● EXERCISE DETAILS
Find "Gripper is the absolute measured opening" and "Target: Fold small" in the records below. Copy the lines holding them and every line between, exactly, and no others.

● EXERCISE INPUT
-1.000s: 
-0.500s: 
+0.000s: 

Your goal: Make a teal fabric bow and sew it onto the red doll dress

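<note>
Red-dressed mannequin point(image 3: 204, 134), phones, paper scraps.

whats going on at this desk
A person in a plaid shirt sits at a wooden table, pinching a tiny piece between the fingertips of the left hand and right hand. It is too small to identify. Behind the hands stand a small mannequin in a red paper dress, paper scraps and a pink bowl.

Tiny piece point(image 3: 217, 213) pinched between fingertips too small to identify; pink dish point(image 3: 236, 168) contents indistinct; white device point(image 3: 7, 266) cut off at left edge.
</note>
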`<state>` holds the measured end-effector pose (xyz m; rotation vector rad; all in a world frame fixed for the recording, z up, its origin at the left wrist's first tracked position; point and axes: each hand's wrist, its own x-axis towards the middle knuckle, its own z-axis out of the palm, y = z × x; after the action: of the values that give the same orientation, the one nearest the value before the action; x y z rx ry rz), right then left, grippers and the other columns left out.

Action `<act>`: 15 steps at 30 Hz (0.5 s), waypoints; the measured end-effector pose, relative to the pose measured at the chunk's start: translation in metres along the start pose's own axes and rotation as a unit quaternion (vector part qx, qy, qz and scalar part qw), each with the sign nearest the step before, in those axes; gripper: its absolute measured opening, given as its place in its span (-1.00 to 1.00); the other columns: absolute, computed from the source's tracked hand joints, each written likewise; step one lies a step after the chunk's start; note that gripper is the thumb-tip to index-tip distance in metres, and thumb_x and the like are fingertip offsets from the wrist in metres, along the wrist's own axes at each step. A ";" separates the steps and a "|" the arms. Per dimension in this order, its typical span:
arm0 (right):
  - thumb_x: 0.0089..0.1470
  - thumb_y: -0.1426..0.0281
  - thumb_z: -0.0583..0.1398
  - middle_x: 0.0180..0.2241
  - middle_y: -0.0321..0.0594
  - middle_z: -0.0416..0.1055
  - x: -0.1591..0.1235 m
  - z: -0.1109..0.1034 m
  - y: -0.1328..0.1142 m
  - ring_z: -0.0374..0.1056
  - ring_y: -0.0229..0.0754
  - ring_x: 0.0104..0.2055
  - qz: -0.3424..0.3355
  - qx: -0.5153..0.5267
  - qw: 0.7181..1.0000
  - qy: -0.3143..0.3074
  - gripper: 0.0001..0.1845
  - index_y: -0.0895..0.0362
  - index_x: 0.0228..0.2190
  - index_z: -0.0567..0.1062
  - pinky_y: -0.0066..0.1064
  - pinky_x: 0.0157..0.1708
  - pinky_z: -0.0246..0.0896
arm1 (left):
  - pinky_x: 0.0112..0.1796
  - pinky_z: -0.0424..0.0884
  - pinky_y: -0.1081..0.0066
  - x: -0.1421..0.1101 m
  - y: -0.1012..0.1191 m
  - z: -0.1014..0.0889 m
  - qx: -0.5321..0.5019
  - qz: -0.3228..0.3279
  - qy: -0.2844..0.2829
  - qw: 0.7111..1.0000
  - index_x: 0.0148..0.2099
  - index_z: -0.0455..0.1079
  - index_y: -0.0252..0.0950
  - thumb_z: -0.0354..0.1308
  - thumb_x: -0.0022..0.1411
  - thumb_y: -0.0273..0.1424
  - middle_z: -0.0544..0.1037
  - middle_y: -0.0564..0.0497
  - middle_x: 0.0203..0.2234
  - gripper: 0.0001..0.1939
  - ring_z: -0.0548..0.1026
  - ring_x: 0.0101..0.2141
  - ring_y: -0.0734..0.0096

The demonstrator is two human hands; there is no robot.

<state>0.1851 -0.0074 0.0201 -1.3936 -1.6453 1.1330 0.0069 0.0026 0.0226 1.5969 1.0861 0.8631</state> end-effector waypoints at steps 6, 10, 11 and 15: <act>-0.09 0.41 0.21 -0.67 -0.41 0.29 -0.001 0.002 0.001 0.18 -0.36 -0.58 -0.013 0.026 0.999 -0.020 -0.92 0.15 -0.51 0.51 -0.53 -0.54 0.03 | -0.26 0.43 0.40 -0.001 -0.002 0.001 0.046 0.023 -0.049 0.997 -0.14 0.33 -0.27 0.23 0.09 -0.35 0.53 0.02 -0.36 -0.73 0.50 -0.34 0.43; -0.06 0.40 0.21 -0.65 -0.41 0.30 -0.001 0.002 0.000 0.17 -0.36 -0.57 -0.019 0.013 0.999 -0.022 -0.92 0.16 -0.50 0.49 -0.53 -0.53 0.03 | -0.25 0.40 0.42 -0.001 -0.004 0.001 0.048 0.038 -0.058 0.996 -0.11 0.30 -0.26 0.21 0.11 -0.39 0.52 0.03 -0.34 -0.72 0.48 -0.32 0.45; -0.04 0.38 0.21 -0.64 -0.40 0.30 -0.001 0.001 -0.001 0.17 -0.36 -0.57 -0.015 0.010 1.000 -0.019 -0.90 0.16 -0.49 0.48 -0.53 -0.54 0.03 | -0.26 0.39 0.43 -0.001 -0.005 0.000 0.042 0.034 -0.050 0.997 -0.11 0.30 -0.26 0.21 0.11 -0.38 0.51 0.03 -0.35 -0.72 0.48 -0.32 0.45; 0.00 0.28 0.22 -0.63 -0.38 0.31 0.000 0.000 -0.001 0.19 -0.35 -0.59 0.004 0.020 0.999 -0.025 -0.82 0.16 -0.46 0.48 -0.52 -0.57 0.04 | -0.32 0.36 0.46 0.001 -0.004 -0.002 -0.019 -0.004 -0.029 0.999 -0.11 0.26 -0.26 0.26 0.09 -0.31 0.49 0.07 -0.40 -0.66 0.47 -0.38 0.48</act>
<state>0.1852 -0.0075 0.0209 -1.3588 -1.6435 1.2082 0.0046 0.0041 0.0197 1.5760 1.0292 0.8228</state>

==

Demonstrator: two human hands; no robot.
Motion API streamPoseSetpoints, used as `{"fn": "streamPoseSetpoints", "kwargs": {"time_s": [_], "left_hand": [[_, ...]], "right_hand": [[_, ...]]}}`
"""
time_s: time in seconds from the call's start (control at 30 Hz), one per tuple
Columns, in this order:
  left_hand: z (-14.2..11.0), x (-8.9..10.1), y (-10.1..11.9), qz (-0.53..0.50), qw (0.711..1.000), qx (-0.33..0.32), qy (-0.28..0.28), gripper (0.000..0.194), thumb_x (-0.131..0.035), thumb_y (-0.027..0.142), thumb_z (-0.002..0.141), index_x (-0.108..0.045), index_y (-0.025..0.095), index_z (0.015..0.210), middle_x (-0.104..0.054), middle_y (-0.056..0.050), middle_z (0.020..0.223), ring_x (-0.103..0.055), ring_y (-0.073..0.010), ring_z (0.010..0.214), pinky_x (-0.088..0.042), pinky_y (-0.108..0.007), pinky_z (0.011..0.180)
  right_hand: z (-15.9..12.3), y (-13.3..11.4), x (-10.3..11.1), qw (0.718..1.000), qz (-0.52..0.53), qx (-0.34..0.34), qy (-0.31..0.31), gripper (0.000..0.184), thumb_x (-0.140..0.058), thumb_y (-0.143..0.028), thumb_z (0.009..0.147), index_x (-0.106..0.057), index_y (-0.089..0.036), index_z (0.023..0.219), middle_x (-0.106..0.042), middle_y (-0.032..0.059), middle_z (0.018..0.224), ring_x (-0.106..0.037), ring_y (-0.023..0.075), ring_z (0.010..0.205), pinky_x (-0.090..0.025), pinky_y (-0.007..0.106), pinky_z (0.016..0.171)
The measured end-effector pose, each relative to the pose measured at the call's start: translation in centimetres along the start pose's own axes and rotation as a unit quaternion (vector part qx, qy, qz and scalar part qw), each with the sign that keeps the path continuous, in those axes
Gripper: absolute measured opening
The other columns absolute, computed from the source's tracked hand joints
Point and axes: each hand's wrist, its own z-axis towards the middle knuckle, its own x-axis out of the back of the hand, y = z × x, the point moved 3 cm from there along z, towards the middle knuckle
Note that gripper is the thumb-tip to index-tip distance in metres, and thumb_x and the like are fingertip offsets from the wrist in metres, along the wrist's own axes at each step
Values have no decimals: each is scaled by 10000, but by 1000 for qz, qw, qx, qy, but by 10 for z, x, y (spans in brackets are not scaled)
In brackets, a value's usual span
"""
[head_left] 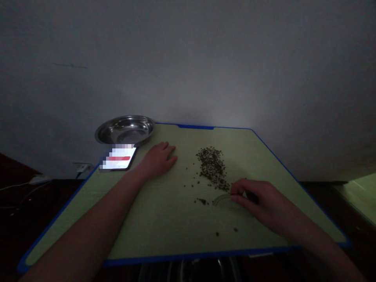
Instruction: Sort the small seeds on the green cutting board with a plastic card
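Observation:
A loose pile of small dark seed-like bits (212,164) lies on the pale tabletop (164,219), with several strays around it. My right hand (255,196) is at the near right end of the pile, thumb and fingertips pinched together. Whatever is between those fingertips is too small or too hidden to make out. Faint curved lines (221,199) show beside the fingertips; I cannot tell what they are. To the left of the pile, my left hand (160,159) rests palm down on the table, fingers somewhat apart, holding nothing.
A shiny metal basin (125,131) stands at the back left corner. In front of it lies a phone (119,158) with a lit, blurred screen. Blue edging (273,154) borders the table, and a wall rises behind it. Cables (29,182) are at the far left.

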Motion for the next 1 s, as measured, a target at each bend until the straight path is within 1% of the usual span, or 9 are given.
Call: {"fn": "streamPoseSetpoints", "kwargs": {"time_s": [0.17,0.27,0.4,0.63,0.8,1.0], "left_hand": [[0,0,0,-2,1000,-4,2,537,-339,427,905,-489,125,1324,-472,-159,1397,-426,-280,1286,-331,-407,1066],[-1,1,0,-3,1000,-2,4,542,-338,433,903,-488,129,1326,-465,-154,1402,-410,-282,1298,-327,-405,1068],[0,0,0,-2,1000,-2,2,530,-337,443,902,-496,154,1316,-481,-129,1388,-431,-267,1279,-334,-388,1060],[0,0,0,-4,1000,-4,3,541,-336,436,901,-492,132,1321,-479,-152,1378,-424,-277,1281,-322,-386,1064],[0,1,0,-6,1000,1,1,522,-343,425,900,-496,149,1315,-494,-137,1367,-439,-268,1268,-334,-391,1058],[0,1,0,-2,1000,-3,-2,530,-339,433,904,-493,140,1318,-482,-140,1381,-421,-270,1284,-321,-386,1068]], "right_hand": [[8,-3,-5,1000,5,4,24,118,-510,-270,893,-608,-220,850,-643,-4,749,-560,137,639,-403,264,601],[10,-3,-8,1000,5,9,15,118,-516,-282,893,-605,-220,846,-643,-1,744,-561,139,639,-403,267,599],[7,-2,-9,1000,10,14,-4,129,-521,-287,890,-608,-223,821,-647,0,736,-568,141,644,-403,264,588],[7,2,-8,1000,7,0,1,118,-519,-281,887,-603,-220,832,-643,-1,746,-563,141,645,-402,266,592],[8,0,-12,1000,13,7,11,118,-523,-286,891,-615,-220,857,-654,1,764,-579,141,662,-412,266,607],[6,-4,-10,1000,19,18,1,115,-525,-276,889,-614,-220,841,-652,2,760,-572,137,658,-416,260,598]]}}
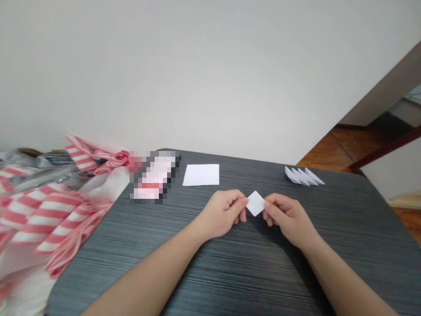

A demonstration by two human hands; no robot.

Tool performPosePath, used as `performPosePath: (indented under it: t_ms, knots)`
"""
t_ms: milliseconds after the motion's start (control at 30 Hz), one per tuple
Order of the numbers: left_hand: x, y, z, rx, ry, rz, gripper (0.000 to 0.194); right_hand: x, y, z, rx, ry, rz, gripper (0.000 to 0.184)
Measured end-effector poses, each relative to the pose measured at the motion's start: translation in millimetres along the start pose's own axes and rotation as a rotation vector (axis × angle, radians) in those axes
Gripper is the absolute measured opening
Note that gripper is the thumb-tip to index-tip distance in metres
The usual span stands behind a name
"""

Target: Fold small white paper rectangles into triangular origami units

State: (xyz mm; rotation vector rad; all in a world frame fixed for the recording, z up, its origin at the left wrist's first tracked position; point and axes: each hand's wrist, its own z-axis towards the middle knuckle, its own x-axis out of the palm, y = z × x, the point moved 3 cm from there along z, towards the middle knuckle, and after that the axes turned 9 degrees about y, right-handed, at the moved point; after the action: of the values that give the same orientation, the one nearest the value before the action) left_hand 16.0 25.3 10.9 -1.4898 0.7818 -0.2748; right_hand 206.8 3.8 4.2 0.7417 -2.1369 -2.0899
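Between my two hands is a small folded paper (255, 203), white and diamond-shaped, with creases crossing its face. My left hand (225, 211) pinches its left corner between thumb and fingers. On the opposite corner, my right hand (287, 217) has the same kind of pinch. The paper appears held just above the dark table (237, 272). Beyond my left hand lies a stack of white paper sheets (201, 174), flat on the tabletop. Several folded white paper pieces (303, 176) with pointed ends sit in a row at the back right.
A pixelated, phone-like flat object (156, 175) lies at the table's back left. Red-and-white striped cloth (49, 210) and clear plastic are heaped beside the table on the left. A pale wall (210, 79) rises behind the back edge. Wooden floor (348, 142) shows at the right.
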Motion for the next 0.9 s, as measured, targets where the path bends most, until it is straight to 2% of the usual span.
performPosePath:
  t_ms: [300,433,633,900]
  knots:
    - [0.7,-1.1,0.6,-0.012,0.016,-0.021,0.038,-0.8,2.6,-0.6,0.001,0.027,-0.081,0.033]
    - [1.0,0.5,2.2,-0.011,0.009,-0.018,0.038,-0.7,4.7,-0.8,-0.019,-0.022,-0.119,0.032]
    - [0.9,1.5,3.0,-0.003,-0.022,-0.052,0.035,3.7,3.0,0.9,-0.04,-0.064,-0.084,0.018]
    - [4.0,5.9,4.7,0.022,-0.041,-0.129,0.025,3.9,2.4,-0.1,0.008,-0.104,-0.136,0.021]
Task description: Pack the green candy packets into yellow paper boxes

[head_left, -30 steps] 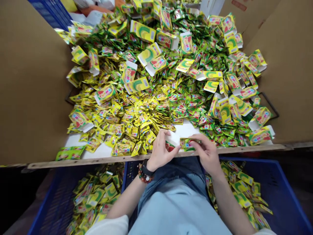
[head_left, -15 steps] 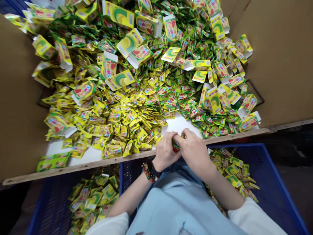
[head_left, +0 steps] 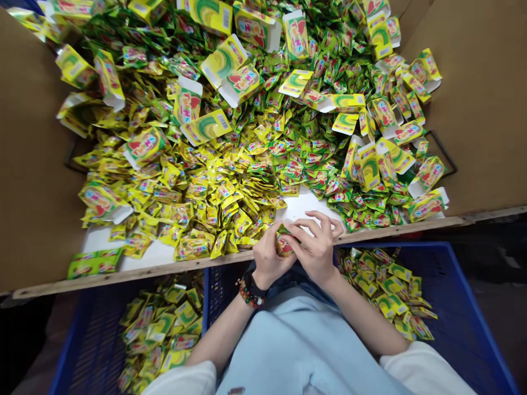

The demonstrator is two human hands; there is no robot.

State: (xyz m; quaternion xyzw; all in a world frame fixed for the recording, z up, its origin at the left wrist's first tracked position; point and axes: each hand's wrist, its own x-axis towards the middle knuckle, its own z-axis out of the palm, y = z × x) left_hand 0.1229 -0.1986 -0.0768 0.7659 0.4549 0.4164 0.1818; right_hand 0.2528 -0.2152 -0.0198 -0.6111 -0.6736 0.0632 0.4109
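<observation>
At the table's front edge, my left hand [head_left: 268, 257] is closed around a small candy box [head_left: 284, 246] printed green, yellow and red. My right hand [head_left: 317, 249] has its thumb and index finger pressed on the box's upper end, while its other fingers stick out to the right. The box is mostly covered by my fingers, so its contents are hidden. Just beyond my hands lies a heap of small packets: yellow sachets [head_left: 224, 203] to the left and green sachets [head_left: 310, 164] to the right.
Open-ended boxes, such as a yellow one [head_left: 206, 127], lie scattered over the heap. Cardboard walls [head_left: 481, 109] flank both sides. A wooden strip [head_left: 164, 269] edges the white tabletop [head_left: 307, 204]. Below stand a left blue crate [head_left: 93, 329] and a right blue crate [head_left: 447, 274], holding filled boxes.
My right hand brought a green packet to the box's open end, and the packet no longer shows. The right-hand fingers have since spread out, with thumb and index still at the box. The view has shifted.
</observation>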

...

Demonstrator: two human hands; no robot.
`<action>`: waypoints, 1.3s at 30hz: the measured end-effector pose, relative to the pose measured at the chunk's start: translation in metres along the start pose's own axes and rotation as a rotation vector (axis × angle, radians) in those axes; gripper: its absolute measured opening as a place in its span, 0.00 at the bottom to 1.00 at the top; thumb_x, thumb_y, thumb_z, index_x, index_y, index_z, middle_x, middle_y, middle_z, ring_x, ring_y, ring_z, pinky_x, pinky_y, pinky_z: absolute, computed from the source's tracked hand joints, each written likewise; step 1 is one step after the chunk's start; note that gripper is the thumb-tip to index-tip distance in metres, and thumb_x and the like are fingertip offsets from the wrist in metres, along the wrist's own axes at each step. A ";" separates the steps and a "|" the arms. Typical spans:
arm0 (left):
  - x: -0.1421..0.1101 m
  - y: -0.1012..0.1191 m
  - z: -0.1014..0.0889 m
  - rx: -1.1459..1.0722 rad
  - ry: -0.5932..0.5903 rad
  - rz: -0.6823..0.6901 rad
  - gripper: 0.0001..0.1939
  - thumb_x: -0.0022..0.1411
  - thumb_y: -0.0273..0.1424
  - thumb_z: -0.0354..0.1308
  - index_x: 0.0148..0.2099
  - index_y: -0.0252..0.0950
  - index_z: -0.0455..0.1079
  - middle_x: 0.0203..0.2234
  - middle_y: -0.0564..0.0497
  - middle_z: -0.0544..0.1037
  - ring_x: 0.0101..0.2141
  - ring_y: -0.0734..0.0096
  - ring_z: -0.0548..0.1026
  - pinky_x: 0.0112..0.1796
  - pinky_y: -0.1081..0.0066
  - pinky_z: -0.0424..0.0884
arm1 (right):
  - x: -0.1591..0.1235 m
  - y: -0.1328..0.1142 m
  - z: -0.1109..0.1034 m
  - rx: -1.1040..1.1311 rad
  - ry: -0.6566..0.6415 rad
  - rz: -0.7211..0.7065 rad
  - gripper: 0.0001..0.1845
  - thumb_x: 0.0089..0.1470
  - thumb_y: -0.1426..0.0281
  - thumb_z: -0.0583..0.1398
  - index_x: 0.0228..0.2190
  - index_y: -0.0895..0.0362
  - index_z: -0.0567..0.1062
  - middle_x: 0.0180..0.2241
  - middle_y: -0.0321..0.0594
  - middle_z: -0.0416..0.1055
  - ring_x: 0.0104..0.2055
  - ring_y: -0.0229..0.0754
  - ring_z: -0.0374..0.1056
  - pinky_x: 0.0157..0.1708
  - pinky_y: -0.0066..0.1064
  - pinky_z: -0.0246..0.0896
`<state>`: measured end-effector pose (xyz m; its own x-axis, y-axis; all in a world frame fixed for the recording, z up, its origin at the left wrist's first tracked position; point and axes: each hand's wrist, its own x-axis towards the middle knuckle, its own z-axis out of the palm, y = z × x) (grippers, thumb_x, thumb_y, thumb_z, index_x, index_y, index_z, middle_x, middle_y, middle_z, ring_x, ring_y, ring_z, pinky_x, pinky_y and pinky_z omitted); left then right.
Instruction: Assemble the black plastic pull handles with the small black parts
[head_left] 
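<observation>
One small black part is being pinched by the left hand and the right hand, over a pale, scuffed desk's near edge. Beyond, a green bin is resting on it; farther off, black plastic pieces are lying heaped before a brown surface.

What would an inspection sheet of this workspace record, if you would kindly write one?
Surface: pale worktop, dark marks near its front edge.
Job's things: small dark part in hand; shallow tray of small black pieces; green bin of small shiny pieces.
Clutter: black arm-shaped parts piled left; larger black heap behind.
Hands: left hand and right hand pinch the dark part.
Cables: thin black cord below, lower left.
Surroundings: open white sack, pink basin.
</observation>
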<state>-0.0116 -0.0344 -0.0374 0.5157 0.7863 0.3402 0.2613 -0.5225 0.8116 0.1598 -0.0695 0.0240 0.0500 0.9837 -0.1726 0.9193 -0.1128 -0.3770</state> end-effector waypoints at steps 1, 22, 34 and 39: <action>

● TASK SOLUTION
Gripper is the absolute measured opening
Note that gripper is the thumb-tip to index-tip distance in metres
The usual span stands behind a name
"""

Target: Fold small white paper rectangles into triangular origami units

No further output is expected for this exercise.